MAT 594 - 2008S




JAVIER VILLEGAS - Slices-
Segmenting Luminance Images to Change the Elements of a Scene


Description

This project explores the concepts of monocular cues for depth perception, and computer vision for tracking and interaction through double relation with a 3D scene, being the object observation and determining the advantage point



Details

The geometrical distortion due to the  relative positions between an observer and an  object have been subject of study from centuries. The projection of 3D objects over planes and the possibility of generate this projections artificially allows different options of explorations, changing the shape of an object will change its perceived position in space.

Fig 1 shows the general scheme of the system:

The image is captured from a webcam in (a) using the OpenCV library cvcam.
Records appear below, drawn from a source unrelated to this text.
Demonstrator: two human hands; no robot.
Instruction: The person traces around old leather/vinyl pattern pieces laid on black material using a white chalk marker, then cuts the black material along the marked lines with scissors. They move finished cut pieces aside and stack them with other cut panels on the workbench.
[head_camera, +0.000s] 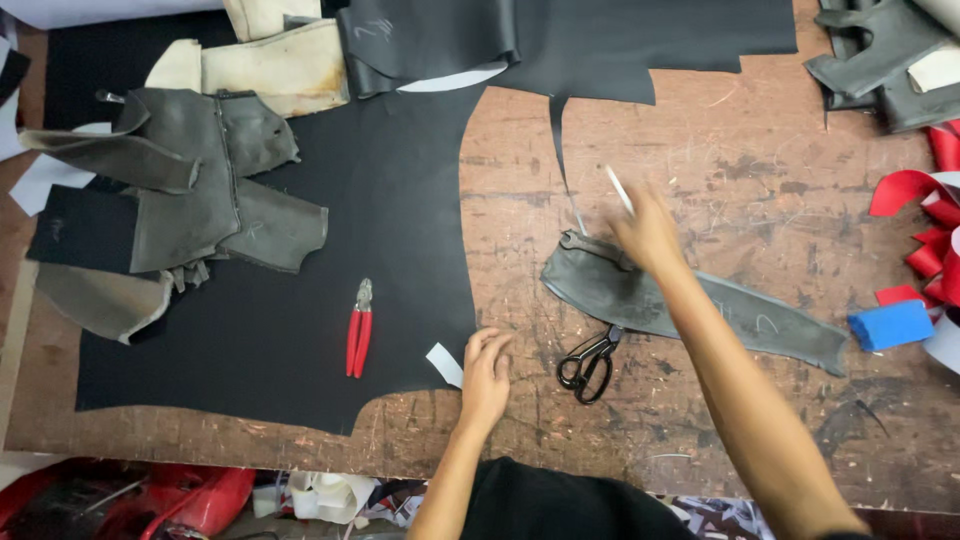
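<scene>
Grey leather strip (690, 305) lies across the middle of the scratched wooden table (760, 180), slanting from upper left to lower right, with black scissors (588, 362) resting at its lower edge, handles toward the person. Over the strip's upper left end the right hand (648, 232) is blurred, its fingers closed around a thin white marking stick (619, 189) that points up and away. The left hand (486, 375) lies flat on the table with fingers loosely spread and holding nothing, fingertips touching the edge of a large black leather sheet (300, 300) just beside a small white scrap (445, 364). On that sheet rest red-handled pliers (359, 330) and, farther left, a pile of worn grey leather pieces (190, 190). More black leather (600, 40) hangs across the top of the table, a narrow tail of it reaching down toward the strip. At the right edge sit a blue block (890, 325) and red straps (930, 220).
</scene>
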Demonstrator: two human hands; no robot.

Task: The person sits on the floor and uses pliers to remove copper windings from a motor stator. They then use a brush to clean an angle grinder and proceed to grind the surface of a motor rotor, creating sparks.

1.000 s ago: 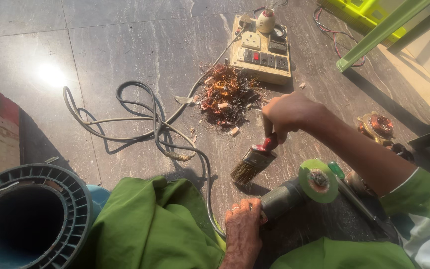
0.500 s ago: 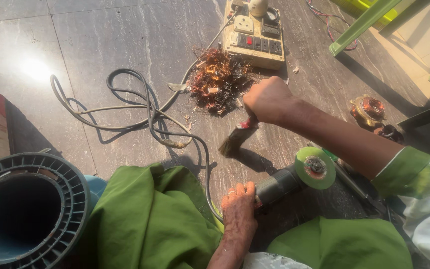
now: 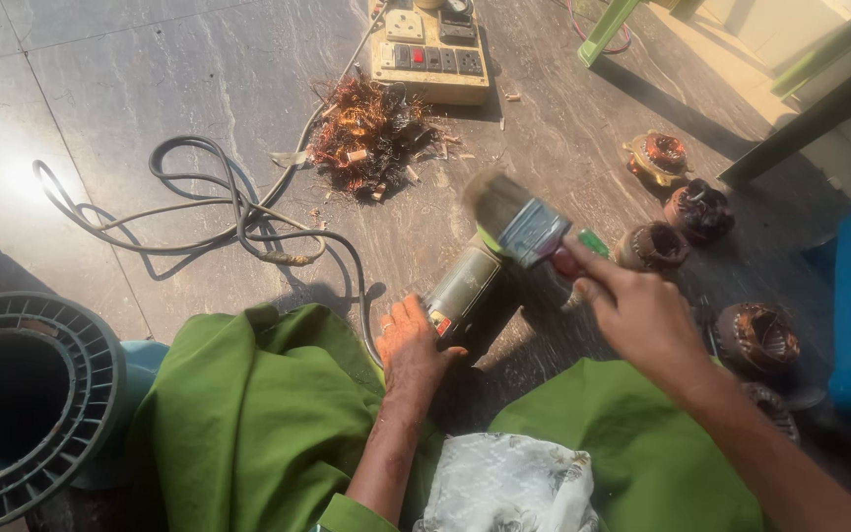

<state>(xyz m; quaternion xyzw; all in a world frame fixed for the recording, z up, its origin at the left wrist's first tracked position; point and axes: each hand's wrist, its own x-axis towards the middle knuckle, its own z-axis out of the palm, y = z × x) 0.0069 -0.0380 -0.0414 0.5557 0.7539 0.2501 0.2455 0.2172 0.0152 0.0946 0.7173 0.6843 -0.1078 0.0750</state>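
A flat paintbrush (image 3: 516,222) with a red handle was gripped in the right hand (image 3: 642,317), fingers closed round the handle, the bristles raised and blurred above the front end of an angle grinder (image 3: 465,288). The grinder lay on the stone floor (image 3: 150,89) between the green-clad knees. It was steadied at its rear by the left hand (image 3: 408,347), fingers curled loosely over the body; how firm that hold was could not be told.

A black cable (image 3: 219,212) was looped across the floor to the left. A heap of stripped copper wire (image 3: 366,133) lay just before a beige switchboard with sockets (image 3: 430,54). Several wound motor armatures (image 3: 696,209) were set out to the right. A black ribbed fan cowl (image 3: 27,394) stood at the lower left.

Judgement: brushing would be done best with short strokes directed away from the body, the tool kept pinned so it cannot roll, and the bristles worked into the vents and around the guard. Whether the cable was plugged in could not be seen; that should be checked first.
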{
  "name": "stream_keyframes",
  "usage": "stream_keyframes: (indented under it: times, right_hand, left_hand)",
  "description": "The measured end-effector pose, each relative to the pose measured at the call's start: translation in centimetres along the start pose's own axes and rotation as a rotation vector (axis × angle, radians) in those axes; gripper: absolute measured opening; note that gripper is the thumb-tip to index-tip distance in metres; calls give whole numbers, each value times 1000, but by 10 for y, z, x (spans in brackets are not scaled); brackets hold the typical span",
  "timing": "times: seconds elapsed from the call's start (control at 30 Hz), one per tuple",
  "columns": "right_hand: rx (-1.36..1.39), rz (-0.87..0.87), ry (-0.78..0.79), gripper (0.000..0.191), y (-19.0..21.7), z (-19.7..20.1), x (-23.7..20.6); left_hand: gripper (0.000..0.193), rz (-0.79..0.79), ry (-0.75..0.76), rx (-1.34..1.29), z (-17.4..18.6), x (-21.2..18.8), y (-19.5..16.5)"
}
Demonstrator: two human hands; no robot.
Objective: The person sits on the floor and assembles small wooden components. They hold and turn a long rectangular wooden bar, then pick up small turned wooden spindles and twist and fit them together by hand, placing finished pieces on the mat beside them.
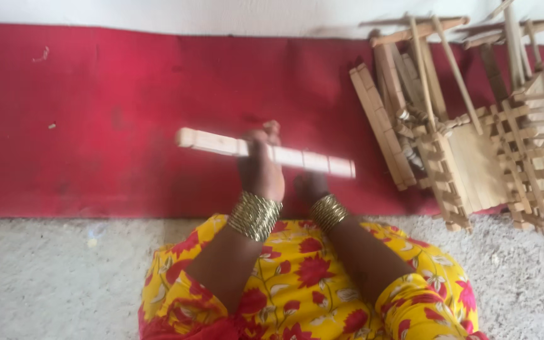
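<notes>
A long pale wooden slat (297,157) with cross marks along it lies nearly level above a red mat (96,126), blurred by motion. My left hand (259,167) grips it near the middle, fingers wrapped over the top. My right hand (311,186) sits just under the slat's right half; whether it holds the slat is hidden. Both wrists carry stacked gold bangles (254,215). My sleeves and lap are yellow cloth with red flowers (303,283).
A heap of small wooden frames and ladder-like pieces (473,126) is piled on the mat at the right. A white wall runs along the back. Grey rough floor (45,277) lies in front of the mat.
</notes>
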State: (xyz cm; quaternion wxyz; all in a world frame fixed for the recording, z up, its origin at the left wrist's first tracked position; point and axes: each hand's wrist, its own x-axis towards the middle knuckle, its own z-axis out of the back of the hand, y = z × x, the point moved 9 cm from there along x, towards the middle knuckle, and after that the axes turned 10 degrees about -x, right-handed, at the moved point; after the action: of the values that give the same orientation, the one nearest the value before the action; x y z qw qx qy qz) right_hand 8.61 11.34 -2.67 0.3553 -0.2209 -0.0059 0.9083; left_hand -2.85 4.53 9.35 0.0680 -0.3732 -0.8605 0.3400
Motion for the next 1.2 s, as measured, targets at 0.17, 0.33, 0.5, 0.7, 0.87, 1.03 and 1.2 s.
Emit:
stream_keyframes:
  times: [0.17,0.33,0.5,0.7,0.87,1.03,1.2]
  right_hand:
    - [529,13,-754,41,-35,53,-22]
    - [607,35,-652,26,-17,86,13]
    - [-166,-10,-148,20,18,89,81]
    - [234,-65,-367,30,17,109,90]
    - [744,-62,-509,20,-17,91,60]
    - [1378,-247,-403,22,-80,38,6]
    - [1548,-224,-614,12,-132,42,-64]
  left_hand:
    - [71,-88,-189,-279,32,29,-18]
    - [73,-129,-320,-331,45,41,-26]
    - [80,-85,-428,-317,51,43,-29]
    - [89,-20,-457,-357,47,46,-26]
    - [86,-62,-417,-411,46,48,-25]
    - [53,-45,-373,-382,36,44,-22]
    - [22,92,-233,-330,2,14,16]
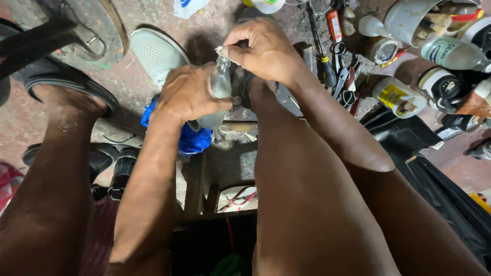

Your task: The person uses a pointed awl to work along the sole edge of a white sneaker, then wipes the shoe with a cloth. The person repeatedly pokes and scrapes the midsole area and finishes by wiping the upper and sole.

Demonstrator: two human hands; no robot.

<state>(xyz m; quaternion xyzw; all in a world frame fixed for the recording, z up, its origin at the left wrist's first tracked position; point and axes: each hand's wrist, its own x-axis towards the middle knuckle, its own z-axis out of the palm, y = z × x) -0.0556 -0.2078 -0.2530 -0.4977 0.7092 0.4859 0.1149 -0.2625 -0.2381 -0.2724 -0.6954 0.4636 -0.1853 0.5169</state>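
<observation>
My left hand (pixel 186 94) grips the body of a small clear plastic bottle (pixel 220 83) held upright above the floor. My right hand (pixel 261 48) pinches the bottle's tip between thumb and fingers; the cap or nozzle is hidden under my fingertips. A blue plastic bag (pixel 192 138) lies just below my left hand. Behind my left hand a white mesh shoe (pixel 156 53) rests on the floor. My bare knees and forearms fill the lower part of the view.
Screwdrivers, scissors and other tools (pixel 332 56) lie at the upper right beside several glue bottles and tubs (pixel 396 94). A black sandal (pixel 66 82) is on my left foot. A wooden stand (pixel 197 189) sits between my legs. Black sheet material (pixel 409 143) lies right.
</observation>
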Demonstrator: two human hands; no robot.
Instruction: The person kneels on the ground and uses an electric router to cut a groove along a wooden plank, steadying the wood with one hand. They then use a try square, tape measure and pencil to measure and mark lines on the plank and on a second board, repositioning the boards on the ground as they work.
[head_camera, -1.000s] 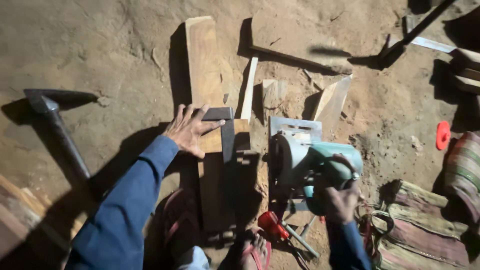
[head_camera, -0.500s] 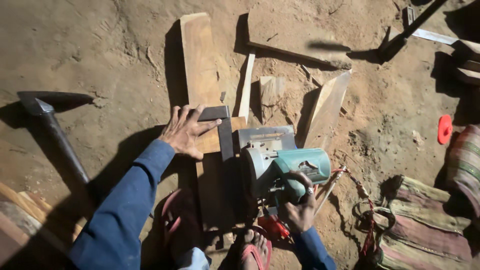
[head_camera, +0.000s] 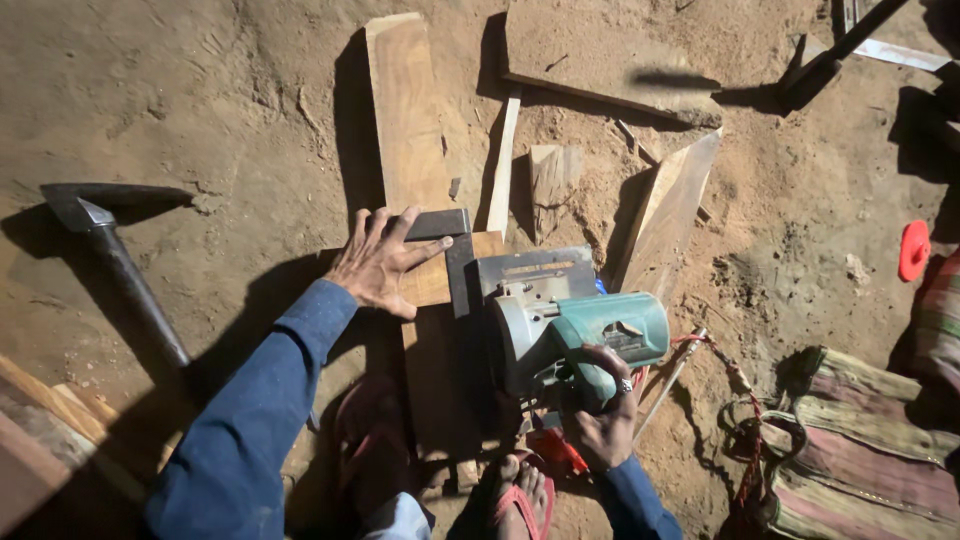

The Camshift algorithm[1] is trained to the skin color of the observer an then is used to track the position of his/her head (b).

In (c) one color plane of the image is used to define different regions of segmentation (can be luminance or any of the RGB components)

Finally in (d) transparent masks of the segmented regions are blended to in an array of 6 parallel planes.

Fig 2 to Fig 4 show different output modes of the system:

Fig 2

Fig 3

Fig 4

The system was implemented to work in real time using OpenCV for capture and processing of the image data and OpenGL for modeling the 3D scene, the implementation shows the potential in mixing OpenGL and OpenCV for real time applications, possible future explorations include the use of more complex 3D geometries and the inclusion of previous frames of the video data.


Links & References

[1] Bradski. Computer Vision Face Tracking For Use in a Perceptual User Interface. Microcomputer Research Lab, Santa Clara, CA, Intel Corporation. Intel Technology Journal 1998.

[2] OpenCV beta 4 API. http://www.cs.indiana.edu/cgi-pub/oleykin/website/OpenCVHelp

[3] Kelley Stephem, Computer Graphics using OpenGL. Pearson Prentice Hall. 2007.